WHAT TO PRODUCE.
All of the data goes into your copy exactly as written. Images do not.

DATASET EXTRACT.
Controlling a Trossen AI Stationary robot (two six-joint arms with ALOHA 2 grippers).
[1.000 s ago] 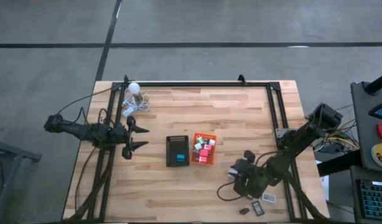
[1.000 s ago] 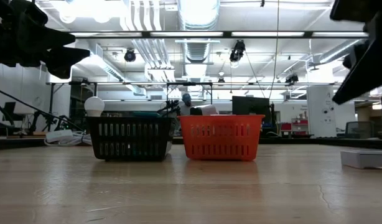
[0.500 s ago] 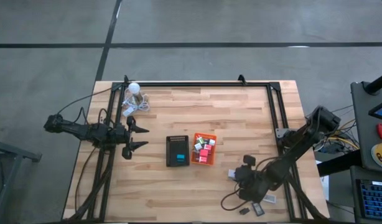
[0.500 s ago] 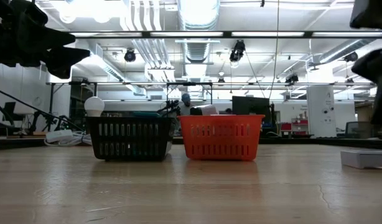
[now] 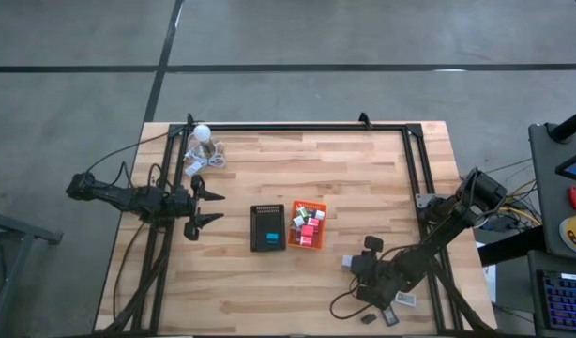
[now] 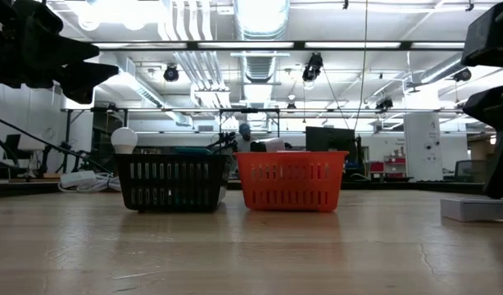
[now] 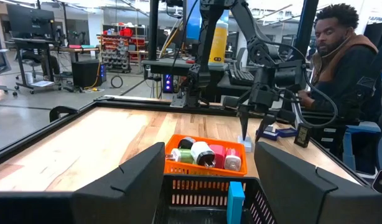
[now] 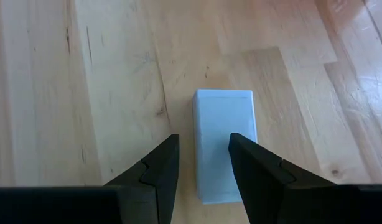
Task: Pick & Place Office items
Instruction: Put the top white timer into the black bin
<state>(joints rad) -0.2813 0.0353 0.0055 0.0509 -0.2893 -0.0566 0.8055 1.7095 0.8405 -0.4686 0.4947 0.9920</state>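
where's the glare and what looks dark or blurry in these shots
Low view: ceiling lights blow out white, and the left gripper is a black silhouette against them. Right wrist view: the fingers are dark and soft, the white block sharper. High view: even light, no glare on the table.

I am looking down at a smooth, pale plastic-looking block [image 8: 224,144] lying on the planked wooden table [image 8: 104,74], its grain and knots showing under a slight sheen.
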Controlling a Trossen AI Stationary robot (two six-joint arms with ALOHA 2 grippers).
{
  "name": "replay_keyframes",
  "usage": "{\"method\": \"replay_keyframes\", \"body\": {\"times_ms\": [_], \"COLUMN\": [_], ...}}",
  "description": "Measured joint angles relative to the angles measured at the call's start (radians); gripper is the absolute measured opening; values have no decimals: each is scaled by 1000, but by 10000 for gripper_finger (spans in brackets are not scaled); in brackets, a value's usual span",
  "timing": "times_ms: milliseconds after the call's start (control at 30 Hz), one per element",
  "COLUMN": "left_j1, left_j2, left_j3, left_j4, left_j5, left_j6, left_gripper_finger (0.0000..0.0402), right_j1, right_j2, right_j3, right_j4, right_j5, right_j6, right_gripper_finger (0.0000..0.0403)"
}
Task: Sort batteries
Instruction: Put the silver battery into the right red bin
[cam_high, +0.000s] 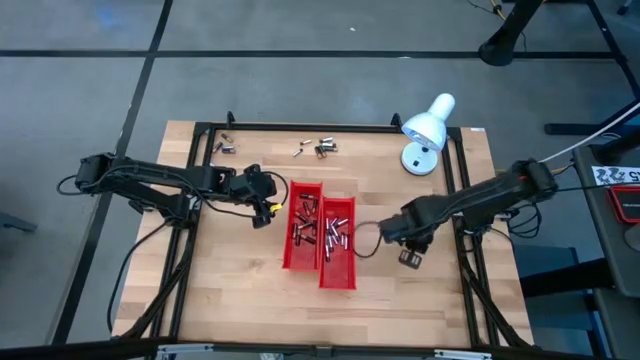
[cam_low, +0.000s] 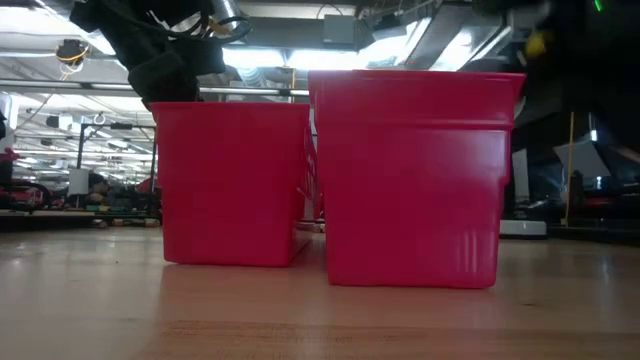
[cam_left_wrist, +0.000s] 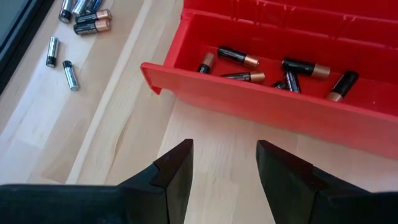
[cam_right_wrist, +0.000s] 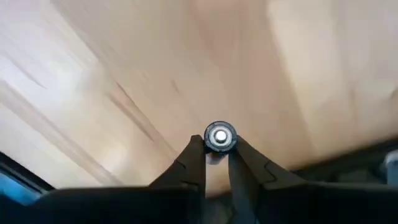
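Sorting well under way. Two red plastic trays (cam_high: 345, 275) side by side mid-bench, each already holding a scatter of small silvery cylindrical batteries (cam_high: 305, 230). Loose batteries (cam_high: 325, 148) left near the far edge of the pale wooden bench (cam_high: 240, 290), beside a white desk lamp (cam_high: 428, 128). Right gripper (cam_right_wrist: 216, 163) just beside the right tray, clamped on one battery (cam_right_wrist: 220, 137), seen end-on. Left gripper (cam_left_wrist: 224, 177) just beside the left tray, fingers apart, empty.

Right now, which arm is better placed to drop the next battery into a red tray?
The right. Its gripper is already shut on a battery, over the table just right of the right tray. The left gripper is open and empty beside the left tray.
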Motion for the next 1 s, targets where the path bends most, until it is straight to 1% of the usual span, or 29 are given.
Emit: {"method": "replay_keyframes", "body": {"times_ms": [100,200,267,333,467,567,667,867,1000], "left_j1": [0,0,0,0,0,0,0,0,0], "left_j2": [0,0,0,0,0,0,0,0,0], "left_j3": [0,0,0,0,0,0,0,0,0], "left_j4": [1,3,5,9,9,9,7,5,5], "left_j5": [0,0,0,0,0,0,0,0,0], "left_j6": [1,-2,-1,-1,-3,-5,-6,-9,-12], "left_gripper_finger": [166,166,166,166,166,166,166,166,166], "right_j1": [0,0,0,-1,-2,-2,-9,-32,-43], "right_j2": [-62,-92,-95,-94,-78,-45,0,114,157], "right_j3": [72,139,173,187,187,186,185,184,184], "right_j4": [33,112,205,335,621,721,752,788,770], "right_j5": [99,194,247,289,326,352,373,375,391], "right_j6": [25,-1,-66,-151,-322,-418,-465,-470,-498], "right_gripper_finger": [44,44,44,43,43,43,45,51,65]}}
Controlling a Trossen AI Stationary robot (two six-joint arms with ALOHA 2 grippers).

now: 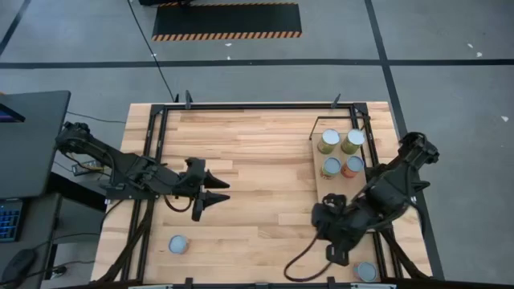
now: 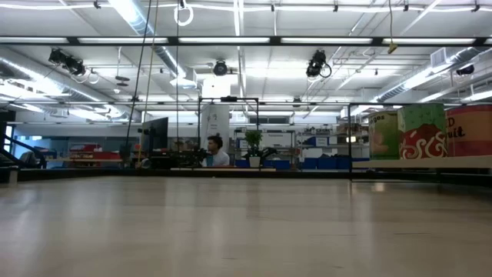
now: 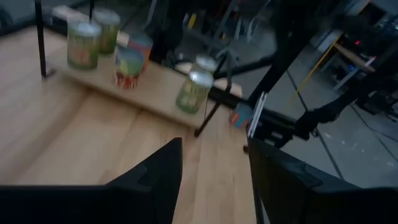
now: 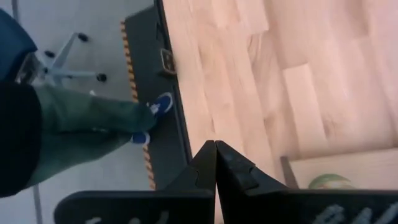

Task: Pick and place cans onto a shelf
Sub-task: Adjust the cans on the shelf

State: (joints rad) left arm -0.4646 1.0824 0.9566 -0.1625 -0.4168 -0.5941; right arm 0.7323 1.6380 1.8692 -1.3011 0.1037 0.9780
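Note:
The shelf [image 1: 321,183], a light-wood panel in a black frame, lies at the table's right. Several cans [image 1: 340,153] stand upright on it; the left wrist view shows another can [image 3: 194,90] standing at the shelf's near end. A loose can [image 1: 179,244] stands on the table near the front left, and another [image 1: 366,271] at the front right. My left gripper [image 1: 215,193] is open and empty over the table's left-middle, pointing right toward the shelf [image 3: 155,84]. My right gripper [image 4: 215,157] is shut and empty, by the shelf's near end [image 4: 336,165].
A black metal frame [image 1: 241,105] runs along the table's far edge and down both sides. Bare tabletop [image 1: 265,168] lies between my left gripper and the shelf. A person's legs [image 4: 93,118] stand on the floor beyond the table edge. A monitor [image 1: 28,136] stands left of the table.

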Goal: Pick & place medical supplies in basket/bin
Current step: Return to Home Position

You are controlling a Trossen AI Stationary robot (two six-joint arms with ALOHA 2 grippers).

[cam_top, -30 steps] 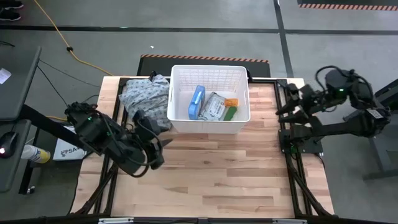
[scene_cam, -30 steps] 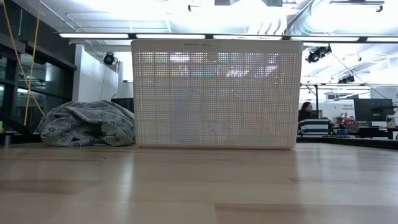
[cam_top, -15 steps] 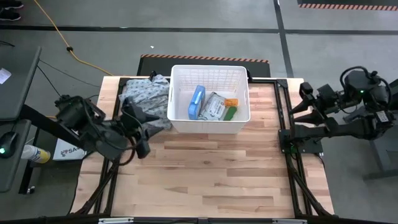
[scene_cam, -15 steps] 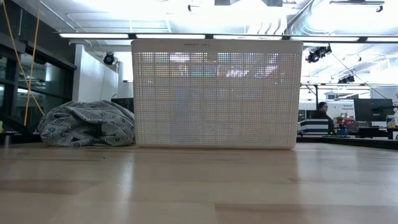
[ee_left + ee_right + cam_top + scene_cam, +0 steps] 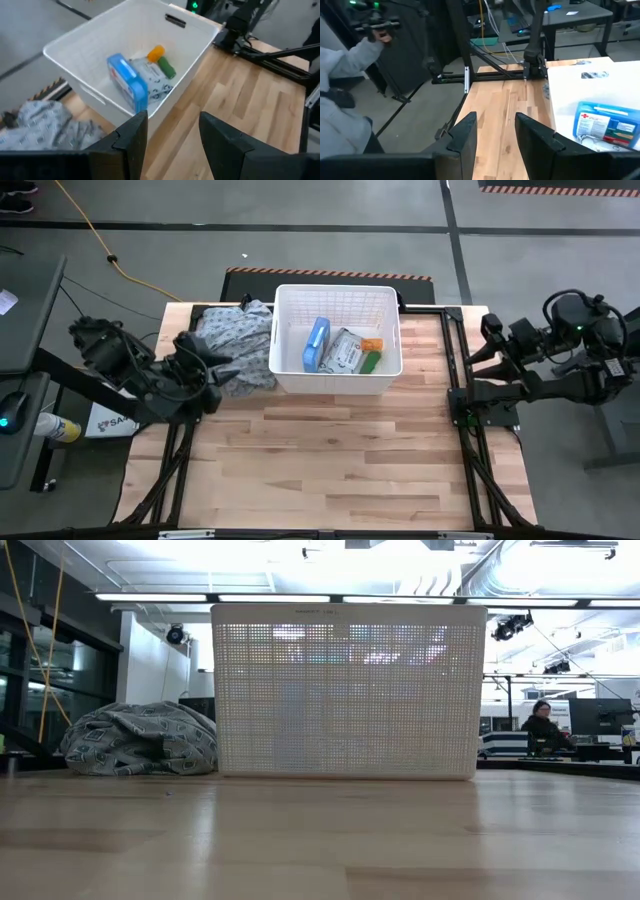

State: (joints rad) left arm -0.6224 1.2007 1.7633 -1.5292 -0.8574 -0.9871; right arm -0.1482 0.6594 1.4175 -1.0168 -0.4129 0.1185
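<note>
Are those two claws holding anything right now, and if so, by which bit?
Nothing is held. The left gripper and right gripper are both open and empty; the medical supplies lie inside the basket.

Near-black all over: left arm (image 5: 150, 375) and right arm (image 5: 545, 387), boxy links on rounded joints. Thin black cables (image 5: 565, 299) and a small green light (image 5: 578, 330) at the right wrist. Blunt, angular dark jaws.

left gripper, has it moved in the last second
Yes. The left gripper pulled back leftward, from bare wood in front of the basket to the edge of the grey cloth.
</note>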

WRITTEN SOLUTION.
Controlling a Trossen AI Stationary robot (two six-joint arms with ALOHA 2 grippers).
[1.000 s ago] 
[1.000 s ago] 
[0.500 s ago] 
[0.500 s ago] 
[now] 
[now] 
[now] 
[now] 
Task: Pick & Place Office items
Instruction: Put the top white timer into the black bin
<state>(joints rad) -0.2813 0.0353 0.0055 0.0509 -0.2893 -0.0566 0.8055 1.7095 0.8405 -0.4686 0.4947 0.9920</state>
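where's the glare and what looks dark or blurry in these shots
Low view: ceiling lights blow out white, and the left gripper is a black silhouette against them. Right wrist view: the fingers are dark and soft, the white block sharper. High view: even light, no glare on the table.

I am looking down at a smooth, pale plastic-looking block [image 8: 224,144] lying on the planked wooden table [image 8: 104,74], its grain and knots showing under a slight sheen.
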Controlling a Trossen AI Stationary robot (two six-joint arms with ALOHA 2 grippers).
{
  "name": "replay_keyframes",
  "usage": "{\"method\": \"replay_keyframes\", \"body\": {\"times_ms\": [_], \"COLUMN\": [_], ...}}",
  "description": "Measured joint angles relative to the angles measured at the call's start (radians); gripper is the absolute measured opening; values have no decimals: each is scaled by 1000, but by 10000 for gripper_finger (spans in brackets are not scaled); in brackets, a value's usual span",
  "timing": "times_ms: milliseconds after the call's start (control at 30 Hz), one per element",
  "COLUMN": "left_j1, left_j2, left_j3, left_j4, left_j5, left_j6, left_gripper_finger (0.0000..0.0402), right_j1, right_j2, right_j3, right_j4, right_j5, right_j6, right_gripper_finger (0.0000..0.0403)"
}
Task: Sort batteries
Instruction: Put the silver battery into the right red bin
[cam_high, +0.000s] 
[cam_low, +0.000s] 
[cam_left_wrist, +0.000s] 
[cam_right_wrist, +0.000s] 
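Sorting well under way. Two red plastic trays (cam_high: 345, 275) side by side mid-bench, each already holding a scatter of small silvery cylindrical batteries (cam_high: 305, 230). Loose batteries (cam_high: 325, 148) left near the far edge of the pale wooden bench (cam_high: 240, 290), beside a white desk lamp (cam_high: 428, 128). Right gripper (cam_right_wrist: 216, 163) just beside the right tray, clamped on one battery (cam_right_wrist: 220, 137), seen end-on. Left gripper (cam_left_wrist: 224, 177) just beside the left tray, fingers apart, empty.

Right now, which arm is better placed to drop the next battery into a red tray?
The right. Its gripper is already shut on a battery, over the table just right of the right tray. The left gripper is open and empty beside the left tray.
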Motion for the next 1 s, targets where the path bends most, until it is straight to 1% of the usual span, or 29 are given.
Emit: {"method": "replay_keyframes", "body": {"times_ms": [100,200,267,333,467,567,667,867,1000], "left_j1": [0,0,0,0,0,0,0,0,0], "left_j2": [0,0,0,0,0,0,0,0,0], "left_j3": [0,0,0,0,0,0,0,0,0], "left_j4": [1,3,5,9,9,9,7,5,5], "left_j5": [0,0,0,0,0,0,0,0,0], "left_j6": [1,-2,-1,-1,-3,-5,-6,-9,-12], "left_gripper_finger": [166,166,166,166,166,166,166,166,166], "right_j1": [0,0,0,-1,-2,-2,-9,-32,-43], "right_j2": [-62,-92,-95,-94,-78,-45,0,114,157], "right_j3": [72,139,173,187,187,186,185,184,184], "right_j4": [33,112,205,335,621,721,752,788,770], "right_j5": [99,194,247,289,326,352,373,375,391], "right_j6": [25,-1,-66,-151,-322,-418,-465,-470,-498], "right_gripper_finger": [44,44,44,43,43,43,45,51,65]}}
Controlling a Trossen AI Stationary robot (two six-joint arms with ALOHA 2 grippers).

now: 
now: 
now: 
now: 

Task: Pick and place cans onto a shelf
Sub-task: Adjust the cans on the shelf

State: (joints rad) left arm -0.4646 1.0824 0.9566 -0.1625 -0.4168 -0.5941; right arm 0.7323 1.6380 1.8692 -1.3011 0.1037 0.9780
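Note:
The shelf [image 1: 321,183], a light-wood panel in a black frame, lies at the table's right. Several cans [image 1: 340,153] stand upright on it; the left wrist view shows another can [image 3: 194,90] standing at the shelf's near end. A loose can [image 1: 179,244] stands on the table near the front left, and another [image 1: 366,271] at the front right. My left gripper [image 1: 215,193] is open and empty over the table's left-middle, pointing right toward the shelf [image 3: 155,84]. My right gripper [image 4: 215,157] is shut and empty, by the shelf's near end [image 4: 336,165].
A black metal frame [image 1: 241,105] runs along the table's far edge and down both sides. Bare tabletop [image 1: 265,168] lies between my left gripper and the shelf. A person's legs [image 4: 93,118] stand on the floor beyond the table edge. A monitor [image 1: 28,136] stands left of the table.
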
Goal: Pick & place medical supplies in basket/bin
Current step: Return to Home Position

You are controlling a Trossen AI Stationary robot (two six-joint arms with ALOHA 2 grippers).

[cam_top, -30 steps] 
[scene_cam, -30 steps] 
[cam_top, -15 steps] 
[scene_cam, -15 steps] 
[ee_left + ee_right + cam_top + scene_cam, +0 steps] 

State: (joints rad) left arm -0.6224 1.2007 1.7633 -1.5292 -0.8574 -0.9871; right arm -0.1482 0.6594 1.4175 -1.0168 -0.4129 0.1185
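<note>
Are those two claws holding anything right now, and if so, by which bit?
Nothing is held. The left gripper and right gripper are both open and empty; the medical supplies lie inside the basket.

Near-black all over: left arm (image 5: 150, 375) and right arm (image 5: 545, 387), boxy links on rounded joints. Thin black cables (image 5: 565, 299) and a small green light (image 5: 578, 330) at the right wrist. Blunt, angular dark jaws.

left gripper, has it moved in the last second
Yes. The left gripper pulled back leftward, from bare wood in front of the basket to the edge of the grey cloth.
</note>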

Besides this answer, the exercise requires nothing else.